Aim of the task: Please go through the records below and return every line holding the word "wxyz".

Dataset entries:
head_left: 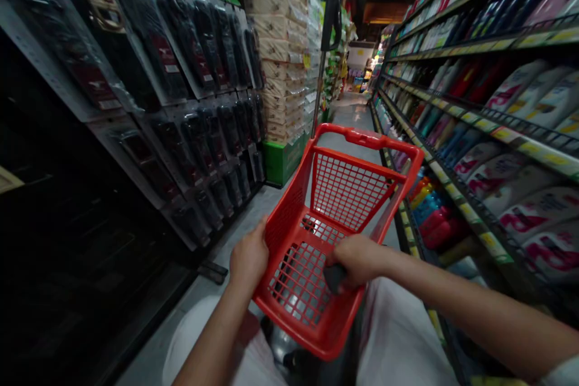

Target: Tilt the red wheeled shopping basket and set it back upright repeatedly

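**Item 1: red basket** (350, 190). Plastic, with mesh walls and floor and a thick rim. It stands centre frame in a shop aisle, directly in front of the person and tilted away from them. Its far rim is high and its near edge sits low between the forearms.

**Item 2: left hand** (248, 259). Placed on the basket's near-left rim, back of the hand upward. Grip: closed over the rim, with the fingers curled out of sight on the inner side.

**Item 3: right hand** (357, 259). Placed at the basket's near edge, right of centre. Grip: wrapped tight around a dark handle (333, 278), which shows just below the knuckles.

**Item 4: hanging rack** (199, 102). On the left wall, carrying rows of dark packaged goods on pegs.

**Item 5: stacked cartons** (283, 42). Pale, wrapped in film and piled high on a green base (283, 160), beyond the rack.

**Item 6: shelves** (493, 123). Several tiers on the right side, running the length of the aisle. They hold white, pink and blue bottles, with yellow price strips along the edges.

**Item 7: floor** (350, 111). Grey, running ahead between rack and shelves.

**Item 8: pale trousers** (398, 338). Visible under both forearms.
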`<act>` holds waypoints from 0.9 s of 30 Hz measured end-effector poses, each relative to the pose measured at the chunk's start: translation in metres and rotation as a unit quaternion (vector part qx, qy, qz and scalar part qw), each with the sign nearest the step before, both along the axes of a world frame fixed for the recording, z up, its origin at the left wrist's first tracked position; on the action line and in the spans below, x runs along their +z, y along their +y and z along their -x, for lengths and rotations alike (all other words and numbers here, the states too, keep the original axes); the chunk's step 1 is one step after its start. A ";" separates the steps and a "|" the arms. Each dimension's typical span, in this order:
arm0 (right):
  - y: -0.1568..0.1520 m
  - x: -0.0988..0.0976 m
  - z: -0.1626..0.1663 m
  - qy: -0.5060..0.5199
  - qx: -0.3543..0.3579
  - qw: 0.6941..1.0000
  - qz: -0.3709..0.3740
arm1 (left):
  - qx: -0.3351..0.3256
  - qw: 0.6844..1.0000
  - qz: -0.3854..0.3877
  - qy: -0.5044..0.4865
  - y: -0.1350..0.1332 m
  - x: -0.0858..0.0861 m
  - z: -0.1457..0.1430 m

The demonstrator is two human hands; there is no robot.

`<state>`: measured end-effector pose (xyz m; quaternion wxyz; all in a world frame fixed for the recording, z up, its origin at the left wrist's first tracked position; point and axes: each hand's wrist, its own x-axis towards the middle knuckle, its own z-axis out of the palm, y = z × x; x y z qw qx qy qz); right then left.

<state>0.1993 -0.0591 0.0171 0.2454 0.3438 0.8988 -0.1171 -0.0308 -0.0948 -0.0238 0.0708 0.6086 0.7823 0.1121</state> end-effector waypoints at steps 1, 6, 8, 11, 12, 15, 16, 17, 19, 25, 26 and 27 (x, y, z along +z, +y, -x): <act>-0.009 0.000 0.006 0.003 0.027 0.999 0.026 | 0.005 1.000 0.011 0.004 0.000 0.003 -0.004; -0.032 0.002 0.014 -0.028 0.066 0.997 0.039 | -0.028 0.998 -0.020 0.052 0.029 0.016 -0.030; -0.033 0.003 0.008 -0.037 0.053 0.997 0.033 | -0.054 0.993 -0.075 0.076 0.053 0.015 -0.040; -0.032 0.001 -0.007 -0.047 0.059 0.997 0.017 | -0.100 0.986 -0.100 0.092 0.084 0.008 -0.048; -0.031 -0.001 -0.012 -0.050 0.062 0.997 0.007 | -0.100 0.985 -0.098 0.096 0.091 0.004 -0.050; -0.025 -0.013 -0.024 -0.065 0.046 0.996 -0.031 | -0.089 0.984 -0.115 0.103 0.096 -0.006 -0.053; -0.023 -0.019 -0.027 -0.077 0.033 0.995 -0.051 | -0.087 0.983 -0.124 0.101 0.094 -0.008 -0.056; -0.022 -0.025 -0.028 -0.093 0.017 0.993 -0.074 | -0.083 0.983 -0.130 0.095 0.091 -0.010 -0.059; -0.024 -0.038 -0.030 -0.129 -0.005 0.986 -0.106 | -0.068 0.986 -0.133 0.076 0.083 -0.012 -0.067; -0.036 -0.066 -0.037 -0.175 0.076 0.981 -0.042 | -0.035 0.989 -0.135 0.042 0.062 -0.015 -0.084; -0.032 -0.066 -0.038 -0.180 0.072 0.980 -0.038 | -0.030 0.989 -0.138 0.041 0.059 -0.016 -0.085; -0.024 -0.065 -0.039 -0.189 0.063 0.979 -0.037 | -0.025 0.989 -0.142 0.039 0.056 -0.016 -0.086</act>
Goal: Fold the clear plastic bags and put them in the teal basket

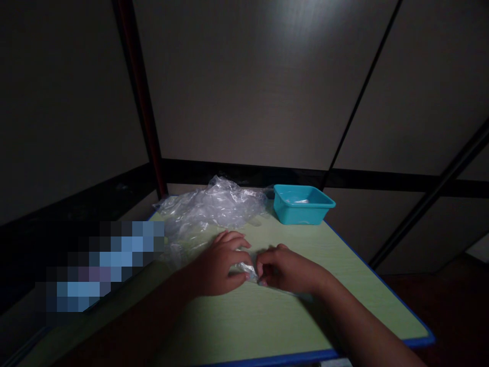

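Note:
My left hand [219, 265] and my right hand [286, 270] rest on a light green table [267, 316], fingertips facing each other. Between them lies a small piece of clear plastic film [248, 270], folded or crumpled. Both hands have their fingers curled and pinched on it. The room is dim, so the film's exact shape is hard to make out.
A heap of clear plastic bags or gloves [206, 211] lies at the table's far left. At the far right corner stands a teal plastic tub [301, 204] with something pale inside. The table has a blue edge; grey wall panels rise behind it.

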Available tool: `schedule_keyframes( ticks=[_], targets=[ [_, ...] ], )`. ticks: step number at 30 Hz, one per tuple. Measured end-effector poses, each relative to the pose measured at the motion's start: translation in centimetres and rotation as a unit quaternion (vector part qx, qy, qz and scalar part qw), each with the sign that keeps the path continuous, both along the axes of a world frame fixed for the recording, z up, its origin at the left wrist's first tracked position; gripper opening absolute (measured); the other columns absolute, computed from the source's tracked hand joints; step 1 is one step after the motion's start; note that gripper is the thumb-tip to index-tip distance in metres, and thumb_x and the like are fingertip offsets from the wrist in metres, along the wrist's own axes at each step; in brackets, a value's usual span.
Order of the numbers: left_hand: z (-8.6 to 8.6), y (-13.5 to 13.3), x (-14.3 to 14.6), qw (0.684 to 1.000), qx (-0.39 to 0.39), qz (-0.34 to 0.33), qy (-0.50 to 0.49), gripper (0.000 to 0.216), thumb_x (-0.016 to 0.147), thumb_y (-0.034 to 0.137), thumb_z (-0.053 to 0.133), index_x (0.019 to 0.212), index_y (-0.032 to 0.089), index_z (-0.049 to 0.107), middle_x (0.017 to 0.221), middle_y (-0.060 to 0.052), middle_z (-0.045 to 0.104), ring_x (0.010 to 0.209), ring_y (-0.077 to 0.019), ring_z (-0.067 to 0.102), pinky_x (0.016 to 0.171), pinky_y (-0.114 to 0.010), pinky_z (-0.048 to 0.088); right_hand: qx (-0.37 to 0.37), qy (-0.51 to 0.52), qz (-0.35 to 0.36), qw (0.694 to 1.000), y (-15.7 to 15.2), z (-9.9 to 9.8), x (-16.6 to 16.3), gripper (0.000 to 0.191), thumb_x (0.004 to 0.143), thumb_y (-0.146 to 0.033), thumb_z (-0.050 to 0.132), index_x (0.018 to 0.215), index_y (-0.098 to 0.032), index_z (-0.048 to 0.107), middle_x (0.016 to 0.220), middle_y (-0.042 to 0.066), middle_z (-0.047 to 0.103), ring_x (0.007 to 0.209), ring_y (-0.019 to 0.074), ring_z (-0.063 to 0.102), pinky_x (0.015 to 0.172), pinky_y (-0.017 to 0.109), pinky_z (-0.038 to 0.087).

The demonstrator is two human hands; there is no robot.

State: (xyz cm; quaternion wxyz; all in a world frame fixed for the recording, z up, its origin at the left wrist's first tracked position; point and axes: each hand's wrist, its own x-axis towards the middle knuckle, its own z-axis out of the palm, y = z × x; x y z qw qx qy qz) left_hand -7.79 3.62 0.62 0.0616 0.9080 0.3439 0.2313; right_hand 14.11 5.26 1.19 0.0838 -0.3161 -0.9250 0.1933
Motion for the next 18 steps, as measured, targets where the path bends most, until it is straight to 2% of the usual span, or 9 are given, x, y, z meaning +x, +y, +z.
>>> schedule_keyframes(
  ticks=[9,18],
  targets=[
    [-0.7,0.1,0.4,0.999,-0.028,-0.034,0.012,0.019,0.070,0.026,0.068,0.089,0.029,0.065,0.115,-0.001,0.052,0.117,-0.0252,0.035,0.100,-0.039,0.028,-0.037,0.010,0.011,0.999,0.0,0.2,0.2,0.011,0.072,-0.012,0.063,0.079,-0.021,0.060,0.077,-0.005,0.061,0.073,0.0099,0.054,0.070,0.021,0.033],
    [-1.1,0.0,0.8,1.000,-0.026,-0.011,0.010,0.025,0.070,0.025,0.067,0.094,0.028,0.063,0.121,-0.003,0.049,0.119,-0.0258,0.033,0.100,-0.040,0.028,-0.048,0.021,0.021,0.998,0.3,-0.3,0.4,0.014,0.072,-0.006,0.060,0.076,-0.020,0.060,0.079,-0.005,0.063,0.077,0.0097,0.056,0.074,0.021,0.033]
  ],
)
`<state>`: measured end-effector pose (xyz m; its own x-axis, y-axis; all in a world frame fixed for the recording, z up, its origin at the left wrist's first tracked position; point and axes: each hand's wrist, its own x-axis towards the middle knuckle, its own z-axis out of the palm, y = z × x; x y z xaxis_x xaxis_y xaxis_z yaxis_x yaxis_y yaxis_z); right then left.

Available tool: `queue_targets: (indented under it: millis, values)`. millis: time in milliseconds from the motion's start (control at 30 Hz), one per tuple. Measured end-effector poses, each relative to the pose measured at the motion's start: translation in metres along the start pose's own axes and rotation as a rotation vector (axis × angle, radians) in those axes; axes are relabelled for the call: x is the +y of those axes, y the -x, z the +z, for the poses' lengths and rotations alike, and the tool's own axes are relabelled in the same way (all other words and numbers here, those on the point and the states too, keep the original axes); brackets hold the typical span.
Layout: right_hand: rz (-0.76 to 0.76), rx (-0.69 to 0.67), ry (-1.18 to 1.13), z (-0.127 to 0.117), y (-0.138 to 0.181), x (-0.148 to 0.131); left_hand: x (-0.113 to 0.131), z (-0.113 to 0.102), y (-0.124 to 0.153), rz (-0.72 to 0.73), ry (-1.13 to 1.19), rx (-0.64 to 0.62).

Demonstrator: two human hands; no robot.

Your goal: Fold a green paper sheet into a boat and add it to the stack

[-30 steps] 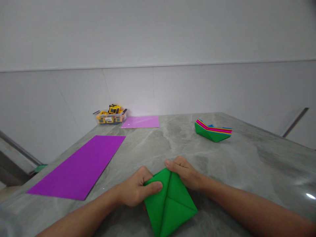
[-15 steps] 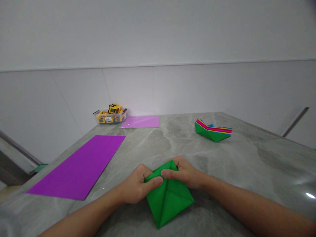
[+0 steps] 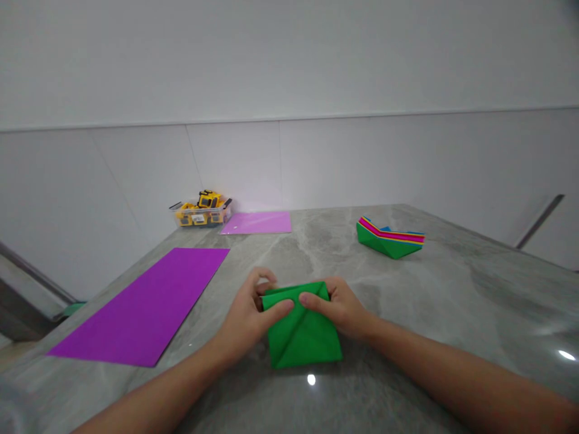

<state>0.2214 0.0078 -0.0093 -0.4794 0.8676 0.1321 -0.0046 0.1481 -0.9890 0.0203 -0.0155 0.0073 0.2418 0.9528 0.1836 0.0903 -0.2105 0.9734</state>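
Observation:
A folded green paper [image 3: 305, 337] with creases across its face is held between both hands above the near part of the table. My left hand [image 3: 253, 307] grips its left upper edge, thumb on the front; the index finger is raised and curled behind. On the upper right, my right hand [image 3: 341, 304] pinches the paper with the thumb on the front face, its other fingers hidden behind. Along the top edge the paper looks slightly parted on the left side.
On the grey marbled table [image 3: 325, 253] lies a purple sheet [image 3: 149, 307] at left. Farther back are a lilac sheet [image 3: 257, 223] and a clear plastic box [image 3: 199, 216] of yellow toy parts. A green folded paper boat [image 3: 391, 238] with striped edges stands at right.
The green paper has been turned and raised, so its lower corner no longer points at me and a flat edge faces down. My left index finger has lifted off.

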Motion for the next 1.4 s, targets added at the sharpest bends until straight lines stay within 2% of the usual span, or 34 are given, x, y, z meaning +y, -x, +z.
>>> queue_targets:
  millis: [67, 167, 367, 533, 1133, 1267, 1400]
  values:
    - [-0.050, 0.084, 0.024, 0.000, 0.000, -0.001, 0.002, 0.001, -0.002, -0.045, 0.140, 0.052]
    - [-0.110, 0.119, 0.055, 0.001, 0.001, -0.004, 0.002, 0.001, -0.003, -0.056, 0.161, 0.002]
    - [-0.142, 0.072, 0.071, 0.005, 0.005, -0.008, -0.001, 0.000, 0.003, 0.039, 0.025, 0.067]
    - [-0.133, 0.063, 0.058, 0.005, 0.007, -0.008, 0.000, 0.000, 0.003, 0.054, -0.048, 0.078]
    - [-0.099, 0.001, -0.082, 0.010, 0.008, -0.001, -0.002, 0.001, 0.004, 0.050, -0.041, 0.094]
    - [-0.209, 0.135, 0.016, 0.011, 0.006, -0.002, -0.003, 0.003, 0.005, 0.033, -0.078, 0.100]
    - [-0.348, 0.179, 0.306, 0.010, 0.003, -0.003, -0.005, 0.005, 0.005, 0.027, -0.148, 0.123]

Answer box:
`<state>`: measured end-effector pose (xyz m; quaternion wxyz; all in a world frame fixed for the recording, z up, its origin at the left wrist's first tracked position; point and axes: each hand's wrist, its own x-axis towards the middle knuckle, its own z-axis out of the palm, y = z × x; x y z qw qx qy qz); right then left.
State: (xyz cm; quaternion wxyz; all in a world frame fixed for the recording, z up, its origin at the left wrist's first tracked position; point and axes: each hand's wrist, its own x-axis towards the middle knuckle, its own z-axis out of the palm, y = z × x; x y z qw qx qy qz) left_hand -7.79 3.62 0.62 0.0616 0.9080 0.3439 0.2313; right_hand 14.11 5.26 1.19 0.0838 -0.3161 -0.9250 0.1933

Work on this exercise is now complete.